Cours 10 : Intégration de données génomiques Flashcards
Pourquoi une approche uniquement génétique n’est-elle parfois pas suffisante pour comprendre une maladie humaine ?
Parce que les variantes associées ne permettent pas toujours d’identifier le ou les gènes fonctionnels, surtout lorsqu’elles sont non codantes.
Qu’est-ce que la génomique comparative permet d’identifier ?
Des éléments fonctionnels conservés dans le génome à travers les espèces.
Pourquoi l’alignement génomique entre espèces distantes est-il informatif ?
Parce qu’un site conservé sur une longue période évolutive est plus susceptible d’avoir une fonction biologique.
Quel est l’objectif principal des approches -omiques ?
Compléter les données génétiques en identifiant des mécanismes régulatoires ou fonctionnels responsables des traits ou maladies.
Quelle problématique souligne l’exemple du SNP rs964184 ?
Il peut être difficile d’identifier le bon gène cible lorsqu’un SNP est situé entre plusieurs gènes.
Pourquoi y a-t-il parfois “trop peu” de gènes dans une région associée par GWAS ?
Parce que les SNPs associés peuvent être dans des régions intergéniques, rendant la cible fonctionnelle incertaine.
Quel est le paradoxe entre le nombre d’associations et de gènes identifiés ?
De nombreuses associations génétiques ne mènent pas directement à l’identification de gènes.
Quelle est l’utilité des bases de données publiques en transcriptomique ?
Elles permettent d’explorer l’expression génique dans différents tissus sans effectuer d’expériences.
Pourquoi le dogme ADN → ARN → Protéine est-il important dans ce contexte ?
Parce qu’il lie les variations génétiques à un phénotype fonctionnel mesurable via l’expression génique.

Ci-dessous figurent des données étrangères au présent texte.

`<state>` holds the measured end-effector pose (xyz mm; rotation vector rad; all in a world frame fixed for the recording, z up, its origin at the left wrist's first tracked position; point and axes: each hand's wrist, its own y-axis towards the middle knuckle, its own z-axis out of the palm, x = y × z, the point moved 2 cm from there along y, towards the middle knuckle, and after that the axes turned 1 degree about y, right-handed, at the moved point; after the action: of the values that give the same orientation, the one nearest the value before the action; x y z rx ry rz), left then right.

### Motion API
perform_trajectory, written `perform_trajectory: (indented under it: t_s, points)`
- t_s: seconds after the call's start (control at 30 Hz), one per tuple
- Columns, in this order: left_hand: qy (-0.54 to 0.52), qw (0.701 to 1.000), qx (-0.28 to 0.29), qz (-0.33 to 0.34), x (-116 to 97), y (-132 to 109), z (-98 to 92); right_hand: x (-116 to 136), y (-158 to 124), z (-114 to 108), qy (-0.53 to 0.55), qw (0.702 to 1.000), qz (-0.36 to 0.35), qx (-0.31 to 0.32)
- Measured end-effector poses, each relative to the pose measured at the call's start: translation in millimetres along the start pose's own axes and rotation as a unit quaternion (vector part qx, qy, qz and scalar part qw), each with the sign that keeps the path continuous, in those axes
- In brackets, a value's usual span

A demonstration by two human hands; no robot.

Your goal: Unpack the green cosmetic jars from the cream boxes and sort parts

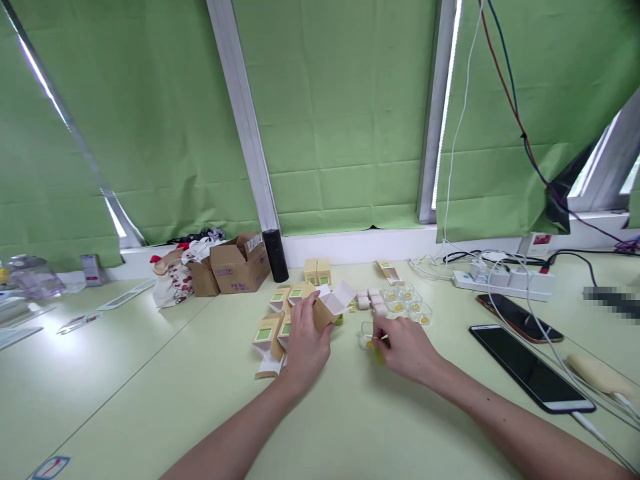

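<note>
My left hand (306,338) is wrapped round a small kraft box (326,313) whose white inner flaps stand open toward the right. Left of it lie several similar boxes with green labels (266,333), some with their flaps open. My right hand (403,343) is closed at a small clear container (367,335) with something yellow in it; a bit of yellow-green shows under the fingers. Between and beyond the hands sit several white-pink pieces (373,302). Several clear containers with yellow centres (407,301) stand just behind my right hand.
Two closed kraft boxes (317,271) and an open one (389,272) stand farther back. A black cylinder (275,256) and a cardboard box (240,265) are at the back left. On the right lie two phones (533,367), a power strip (505,283) and loose cables.
</note>
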<state>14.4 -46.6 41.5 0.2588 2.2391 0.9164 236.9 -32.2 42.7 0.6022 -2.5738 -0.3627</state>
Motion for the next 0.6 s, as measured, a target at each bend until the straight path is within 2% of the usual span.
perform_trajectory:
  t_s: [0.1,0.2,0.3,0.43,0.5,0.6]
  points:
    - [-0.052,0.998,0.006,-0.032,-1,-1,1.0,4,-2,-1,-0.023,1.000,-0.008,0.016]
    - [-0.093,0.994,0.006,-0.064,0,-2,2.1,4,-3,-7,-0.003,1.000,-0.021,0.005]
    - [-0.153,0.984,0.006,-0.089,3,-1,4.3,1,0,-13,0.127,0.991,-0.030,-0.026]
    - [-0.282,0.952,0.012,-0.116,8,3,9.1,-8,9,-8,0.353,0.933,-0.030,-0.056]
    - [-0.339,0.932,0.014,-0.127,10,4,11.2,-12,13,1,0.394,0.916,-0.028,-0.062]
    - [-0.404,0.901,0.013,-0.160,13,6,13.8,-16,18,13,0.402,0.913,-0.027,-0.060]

Que permet la génomique fonctionnelle par rapport aux GWAS ?
D’expliquer comment un SNP non-codant influence un gène ou une voie biologique.

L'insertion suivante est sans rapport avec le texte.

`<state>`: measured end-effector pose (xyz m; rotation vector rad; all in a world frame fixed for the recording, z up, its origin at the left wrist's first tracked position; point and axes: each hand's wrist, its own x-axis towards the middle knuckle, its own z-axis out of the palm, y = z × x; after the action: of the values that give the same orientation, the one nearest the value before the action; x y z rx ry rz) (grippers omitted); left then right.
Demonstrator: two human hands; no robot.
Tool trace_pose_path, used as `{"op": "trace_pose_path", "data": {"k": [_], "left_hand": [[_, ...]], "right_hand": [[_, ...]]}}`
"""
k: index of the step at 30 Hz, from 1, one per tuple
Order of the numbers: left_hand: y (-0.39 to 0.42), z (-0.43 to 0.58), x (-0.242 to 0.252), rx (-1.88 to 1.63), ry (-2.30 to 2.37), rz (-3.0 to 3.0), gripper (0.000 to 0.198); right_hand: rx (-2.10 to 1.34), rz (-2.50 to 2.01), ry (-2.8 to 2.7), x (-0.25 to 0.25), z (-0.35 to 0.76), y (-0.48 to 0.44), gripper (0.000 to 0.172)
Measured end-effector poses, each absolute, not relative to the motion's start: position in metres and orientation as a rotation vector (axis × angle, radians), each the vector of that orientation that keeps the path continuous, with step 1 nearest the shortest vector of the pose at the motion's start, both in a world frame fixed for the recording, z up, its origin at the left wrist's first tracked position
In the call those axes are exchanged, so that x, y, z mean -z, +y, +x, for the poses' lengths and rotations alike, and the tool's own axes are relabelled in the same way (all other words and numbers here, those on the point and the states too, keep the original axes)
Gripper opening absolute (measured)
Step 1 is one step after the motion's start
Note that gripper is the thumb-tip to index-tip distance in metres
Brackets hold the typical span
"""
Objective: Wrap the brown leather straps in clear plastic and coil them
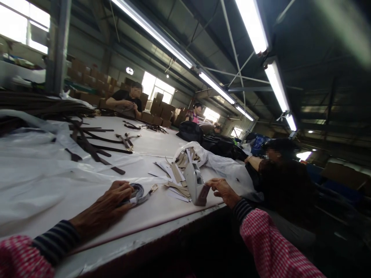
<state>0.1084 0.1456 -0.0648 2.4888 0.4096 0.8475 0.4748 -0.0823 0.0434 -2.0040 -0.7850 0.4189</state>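
Observation:
My left hand [114,199] rests on the white table [162,143], its fingers curled round a grey strap [138,193] that ends in a metal clasp [153,188]. My right hand [223,190] sits at the table's near edge, fingers pinched on a small dark brown piece [203,192] that leans against a grey folded piece [193,181]. Both forearms wear striped cuffs under red checked sleeves. Flat tan and white cut pieces [175,173] lie fanned between my hands.
Dark brown straps [92,144] lie spread over the table's left part, on clear plastic sheeting [31,170]. A white plastic bag [232,170] lies at right. One person sits close on my right, others work at the far end. Cardboard boxes [87,77] are stacked behind.

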Motion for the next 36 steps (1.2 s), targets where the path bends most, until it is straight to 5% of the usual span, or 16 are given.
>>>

Qu’est-ce que la transcriptomique ?
L’étude du niveau d’expression de tous les gènes dans un tissu ou type cellulaire donné.
Quel outil a remplacé les puces à ADN dans la transcriptomique ?

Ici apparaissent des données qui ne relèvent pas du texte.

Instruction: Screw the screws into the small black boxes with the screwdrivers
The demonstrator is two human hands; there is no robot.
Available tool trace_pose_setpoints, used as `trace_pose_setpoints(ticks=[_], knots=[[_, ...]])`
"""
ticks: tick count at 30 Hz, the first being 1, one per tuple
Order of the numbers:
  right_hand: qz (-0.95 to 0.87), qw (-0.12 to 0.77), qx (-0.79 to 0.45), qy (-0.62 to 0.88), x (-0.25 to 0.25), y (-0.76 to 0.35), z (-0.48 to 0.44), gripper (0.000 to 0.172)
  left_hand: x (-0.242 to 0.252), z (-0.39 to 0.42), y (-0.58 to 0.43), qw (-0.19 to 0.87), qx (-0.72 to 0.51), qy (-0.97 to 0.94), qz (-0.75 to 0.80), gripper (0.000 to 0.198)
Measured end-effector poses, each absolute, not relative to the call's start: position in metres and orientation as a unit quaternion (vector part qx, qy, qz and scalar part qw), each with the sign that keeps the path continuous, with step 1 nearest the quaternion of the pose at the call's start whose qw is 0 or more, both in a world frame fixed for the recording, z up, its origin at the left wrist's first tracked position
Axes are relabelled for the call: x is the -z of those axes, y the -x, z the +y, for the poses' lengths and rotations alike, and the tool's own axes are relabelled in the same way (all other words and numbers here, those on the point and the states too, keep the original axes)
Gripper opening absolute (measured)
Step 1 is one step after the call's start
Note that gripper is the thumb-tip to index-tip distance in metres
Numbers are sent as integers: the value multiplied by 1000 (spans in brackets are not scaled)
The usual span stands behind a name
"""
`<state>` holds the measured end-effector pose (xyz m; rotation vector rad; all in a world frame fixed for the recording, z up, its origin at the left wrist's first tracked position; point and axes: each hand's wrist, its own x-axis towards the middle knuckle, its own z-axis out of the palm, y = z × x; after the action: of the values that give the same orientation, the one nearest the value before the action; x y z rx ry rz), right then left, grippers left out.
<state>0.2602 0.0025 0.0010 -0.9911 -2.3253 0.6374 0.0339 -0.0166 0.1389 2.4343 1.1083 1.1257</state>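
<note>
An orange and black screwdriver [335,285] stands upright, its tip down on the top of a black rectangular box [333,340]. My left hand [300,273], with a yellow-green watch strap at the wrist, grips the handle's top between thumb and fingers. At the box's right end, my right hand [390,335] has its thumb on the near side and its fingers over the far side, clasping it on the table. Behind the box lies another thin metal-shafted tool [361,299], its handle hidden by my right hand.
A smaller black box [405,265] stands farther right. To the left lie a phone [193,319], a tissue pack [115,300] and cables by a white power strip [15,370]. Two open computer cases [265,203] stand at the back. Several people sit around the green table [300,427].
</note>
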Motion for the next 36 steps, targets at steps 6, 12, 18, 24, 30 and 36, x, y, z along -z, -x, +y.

Le RNA-seq, qui permet de séquencer l’ensemble des ARN exprimés.
Pourquoi le RNA-seq est-il plus puissant que les puces ?
Il permet d’identifier des transcrits inconnus et donne une quantification plus précise.
Qu’est-ce qu’un eQTL ?
Une variation génétique associée à un changement de l’expression génique.
Quelle est la différence entre cis-eQTL et trans-eQTL ?
Les cis-eQTL agissent près du gène cible, tandis que les trans-eQTL peuvent affecter des gènes distants.
Quel est l’intérêt des eQTL pour les études de maladies complexes ?
Ils permettent de relier un SNP associé à une variation de l’expression génique.
Qu’est-ce que GTEx ?
Une base de données fournissant des profils d’expression génique dans de nombreux tissus humains.
Pourquoi l’expression génique est-elle considérée comme un phénotype ?
Parce qu’elle varie entre individus, est influencée par la génétique, et peut être mesurée.
Comment un SNP peut-il influencer un gène situé à distance ?
Par régulation trans via un facteur de transcription ou une structure 3D de la chromatine.
Quelles conditions expérimentales influencent fortement la transcriptomique ?
Le type cellulaire, le moment de prélèvement et l’environnement.
Qu’est-ce que l’épigénétique ?
L’étude des modifications réversibles de l’expression génique sans altération de la séquence d’ADN.
Quel est le rôle des histones dans la régulation épigénétique ?
Leurs queues peuvent être modifiées (acétylation, méthylation…) pour influencer l’accessibilité de l’ADN.
Qu’est-ce qu’un nucléosome ?
Une unité de base de la chromatine composée d’ADN enroulé autour d’histones.
Qu’est-ce que la ChIP-seq ?
Une méthode permettant d’identifier les régions du génome associées à des histones modifiées.